Problem to solve
Please copy out the entries until you have copied the line that contains "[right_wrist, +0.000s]", beginning with the first line.

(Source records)
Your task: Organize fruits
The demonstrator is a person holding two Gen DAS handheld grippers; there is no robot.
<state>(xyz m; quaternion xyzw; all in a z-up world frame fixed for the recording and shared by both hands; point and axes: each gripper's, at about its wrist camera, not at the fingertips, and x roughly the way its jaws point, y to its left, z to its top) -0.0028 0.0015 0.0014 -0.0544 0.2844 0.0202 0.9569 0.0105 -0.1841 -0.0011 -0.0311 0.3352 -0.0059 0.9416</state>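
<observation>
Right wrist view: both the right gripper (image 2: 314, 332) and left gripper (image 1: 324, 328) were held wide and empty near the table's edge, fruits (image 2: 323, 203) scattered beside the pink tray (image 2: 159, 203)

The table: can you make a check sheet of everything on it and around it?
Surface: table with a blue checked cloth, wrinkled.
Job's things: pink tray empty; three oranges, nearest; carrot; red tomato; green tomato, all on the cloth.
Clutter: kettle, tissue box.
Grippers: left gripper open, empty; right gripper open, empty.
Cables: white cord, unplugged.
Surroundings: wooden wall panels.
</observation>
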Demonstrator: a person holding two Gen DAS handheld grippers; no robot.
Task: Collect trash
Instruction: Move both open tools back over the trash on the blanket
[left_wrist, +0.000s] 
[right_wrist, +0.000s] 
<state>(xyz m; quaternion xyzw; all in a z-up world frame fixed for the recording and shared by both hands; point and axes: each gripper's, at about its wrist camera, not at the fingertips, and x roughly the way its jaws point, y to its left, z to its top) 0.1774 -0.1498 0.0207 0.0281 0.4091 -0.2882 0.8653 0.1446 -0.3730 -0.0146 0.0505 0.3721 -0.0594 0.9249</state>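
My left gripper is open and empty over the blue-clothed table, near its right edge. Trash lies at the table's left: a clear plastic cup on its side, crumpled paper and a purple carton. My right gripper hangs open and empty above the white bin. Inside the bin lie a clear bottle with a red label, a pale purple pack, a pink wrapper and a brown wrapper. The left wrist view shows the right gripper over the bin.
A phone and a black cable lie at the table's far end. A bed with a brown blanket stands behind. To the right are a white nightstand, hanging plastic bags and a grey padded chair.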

Output
Your task: Organize fruits
The demonstrator is a person holding two Gen DAS handheld grippers; there is no robot.
<state>(xyz m; quaternion xyzw; all in a z-up world frame fixed for the recording and shared by both hands; point and axes: each gripper's, at about its wrist camera, not at the fingertips, and x roughly the way its jaws point, y to its left, z to its top) -0.0028 0.0015 0.0014 -0.0544 0.2844 0.0202 0.9569 0.0105 -0.1841 -0.0011 -0.0311 0.3352 -0.0059 0.9416</state>
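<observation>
Right wrist view: both the right gripper (image 2: 314, 332) and left gripper (image 1: 324, 328) were held wide and empty near the table's edge, fruits (image 2: 323, 203) scattered beside the pink tray (image 2: 159, 203)

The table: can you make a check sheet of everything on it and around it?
Surface: table with a blue checked cloth, wrinkled.
Job's things: pink tray empty; three oranges, nearest; carrot; red tomato; green tomato, all on the cloth.
Clutter: kettle, tissue box.
Grippers: left gripper open, empty; right gripper open, empty.
Cables: white cord, unplugged.
Surroundings: wooden wall panels.
</observation>
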Demonstrator: a person holding two Gen DAS handheld grippers; no robot.
Task: Collect trash
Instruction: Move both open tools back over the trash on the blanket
[left_wrist, +0.000s] 
[right_wrist, +0.000s] 

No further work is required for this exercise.